== DATA PROVIDED ==
↓
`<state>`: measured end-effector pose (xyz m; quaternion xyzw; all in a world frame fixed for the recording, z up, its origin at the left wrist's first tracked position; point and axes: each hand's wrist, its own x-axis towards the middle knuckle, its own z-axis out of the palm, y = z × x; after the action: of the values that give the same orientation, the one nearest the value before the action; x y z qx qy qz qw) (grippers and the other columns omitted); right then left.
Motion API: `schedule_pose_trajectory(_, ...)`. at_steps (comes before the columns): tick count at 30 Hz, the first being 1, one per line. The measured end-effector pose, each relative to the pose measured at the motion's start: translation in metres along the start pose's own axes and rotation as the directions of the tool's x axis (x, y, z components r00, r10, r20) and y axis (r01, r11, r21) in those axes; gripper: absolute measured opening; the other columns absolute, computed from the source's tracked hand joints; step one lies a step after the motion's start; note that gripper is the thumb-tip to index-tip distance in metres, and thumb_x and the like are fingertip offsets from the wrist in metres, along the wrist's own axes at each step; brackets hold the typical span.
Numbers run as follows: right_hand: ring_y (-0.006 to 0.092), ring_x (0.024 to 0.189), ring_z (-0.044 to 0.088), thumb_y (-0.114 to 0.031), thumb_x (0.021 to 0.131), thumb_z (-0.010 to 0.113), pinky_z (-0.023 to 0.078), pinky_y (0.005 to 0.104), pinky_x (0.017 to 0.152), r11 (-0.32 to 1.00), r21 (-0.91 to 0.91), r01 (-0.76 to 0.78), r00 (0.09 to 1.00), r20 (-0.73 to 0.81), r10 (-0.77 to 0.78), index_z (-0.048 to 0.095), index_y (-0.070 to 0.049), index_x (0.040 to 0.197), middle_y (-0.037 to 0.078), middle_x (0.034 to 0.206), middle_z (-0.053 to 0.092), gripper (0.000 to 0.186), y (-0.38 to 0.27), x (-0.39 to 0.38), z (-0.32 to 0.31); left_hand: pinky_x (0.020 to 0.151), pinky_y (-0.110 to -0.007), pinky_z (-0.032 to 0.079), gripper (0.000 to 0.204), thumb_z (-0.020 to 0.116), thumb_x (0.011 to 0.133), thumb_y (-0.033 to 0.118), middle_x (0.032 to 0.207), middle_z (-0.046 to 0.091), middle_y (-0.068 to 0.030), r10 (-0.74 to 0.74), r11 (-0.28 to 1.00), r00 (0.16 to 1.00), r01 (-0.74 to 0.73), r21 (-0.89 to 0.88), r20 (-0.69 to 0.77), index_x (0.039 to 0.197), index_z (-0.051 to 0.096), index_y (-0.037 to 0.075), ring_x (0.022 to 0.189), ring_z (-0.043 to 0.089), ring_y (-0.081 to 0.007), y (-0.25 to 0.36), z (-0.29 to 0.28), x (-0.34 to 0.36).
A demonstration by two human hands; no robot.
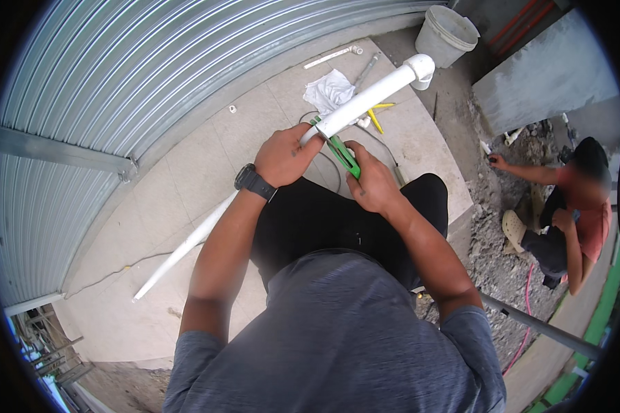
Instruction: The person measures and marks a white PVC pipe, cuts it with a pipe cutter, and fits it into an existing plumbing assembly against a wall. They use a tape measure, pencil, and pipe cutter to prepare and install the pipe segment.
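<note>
A long white plastic pipe slants up in front of me, with an elbow fitting on its upper end. Its lower length seems to pass behind my left forearm and slope down toward the tiles. My left hand is closed around the pipe near its middle. In my right hand is a green-handled tool, its front end against the pipe beside my left fingers. A bit of green shows on the pipe's other side. Blade or jaws are mostly hidden, so its exact kind is unclear.
A white cloth, a yellow-handled tool, a short white pipe and cables lie on the tiles. A bucket stands beyond. Corrugated metal shutter borders the left. At right a person crouches on rough ground.
</note>
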<state>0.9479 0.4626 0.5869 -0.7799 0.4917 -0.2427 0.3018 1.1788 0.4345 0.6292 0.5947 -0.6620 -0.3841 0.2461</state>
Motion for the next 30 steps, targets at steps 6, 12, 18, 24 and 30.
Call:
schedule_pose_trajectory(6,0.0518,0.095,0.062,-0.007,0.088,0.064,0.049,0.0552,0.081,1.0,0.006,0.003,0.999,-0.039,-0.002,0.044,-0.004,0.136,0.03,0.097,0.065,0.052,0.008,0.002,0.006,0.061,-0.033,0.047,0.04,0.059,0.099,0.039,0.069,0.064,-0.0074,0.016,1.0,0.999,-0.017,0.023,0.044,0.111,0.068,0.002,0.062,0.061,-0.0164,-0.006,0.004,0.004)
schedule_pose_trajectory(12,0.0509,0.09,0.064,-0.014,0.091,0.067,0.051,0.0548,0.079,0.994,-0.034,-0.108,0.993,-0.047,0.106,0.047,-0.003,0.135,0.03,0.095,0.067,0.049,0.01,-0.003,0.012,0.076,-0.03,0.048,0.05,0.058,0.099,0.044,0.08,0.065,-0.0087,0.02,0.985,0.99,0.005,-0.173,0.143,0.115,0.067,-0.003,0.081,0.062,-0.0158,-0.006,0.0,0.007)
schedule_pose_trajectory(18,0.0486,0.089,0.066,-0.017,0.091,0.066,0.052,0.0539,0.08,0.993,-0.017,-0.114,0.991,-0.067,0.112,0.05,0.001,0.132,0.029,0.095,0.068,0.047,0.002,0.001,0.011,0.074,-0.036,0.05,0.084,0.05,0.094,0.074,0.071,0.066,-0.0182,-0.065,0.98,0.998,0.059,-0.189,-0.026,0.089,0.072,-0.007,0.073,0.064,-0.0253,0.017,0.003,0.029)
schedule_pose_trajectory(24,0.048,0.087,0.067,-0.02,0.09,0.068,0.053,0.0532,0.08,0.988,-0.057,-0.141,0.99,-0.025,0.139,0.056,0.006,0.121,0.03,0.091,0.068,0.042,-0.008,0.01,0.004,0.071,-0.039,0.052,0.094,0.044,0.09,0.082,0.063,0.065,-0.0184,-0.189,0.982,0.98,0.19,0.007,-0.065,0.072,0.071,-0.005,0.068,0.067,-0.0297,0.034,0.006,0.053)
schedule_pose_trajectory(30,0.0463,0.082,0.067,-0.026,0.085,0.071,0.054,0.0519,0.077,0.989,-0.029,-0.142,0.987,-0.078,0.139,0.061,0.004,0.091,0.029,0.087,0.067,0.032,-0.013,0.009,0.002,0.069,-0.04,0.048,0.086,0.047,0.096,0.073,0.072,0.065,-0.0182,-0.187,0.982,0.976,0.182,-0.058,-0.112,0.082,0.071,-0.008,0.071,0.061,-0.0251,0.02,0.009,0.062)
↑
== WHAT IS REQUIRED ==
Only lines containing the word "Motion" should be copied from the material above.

== ANSWER TO THIS TASK ==
Motion API: `schedule_pose_trajectory(_, ...)`. at_steps (comes before the columns): tick count at 30 Hz, the first being 1, one per line. The measured end-effector pose, each relative to the pose measured at the motion's start: translation in metres along the start pose's own axes and rotation as the directions of the tool's x axis (x, y, z components r00, r10, r20) and y axis (r01, r11, r21) in those axes; gripper: absolute measured opening; the other columns absolute, computed from the source's tracked hand joints; step one lies a step after the motion's start; note that gripper is the thumb-tip to index-tip distance in metres, and thumb_x and the like are fingertip offsets from the wrist in metres, along the wrist's own axes at each step; brackets hold the typical span.
Motion for the next 30 steps, targets at steps 6, 12, 18, 24 and 30.

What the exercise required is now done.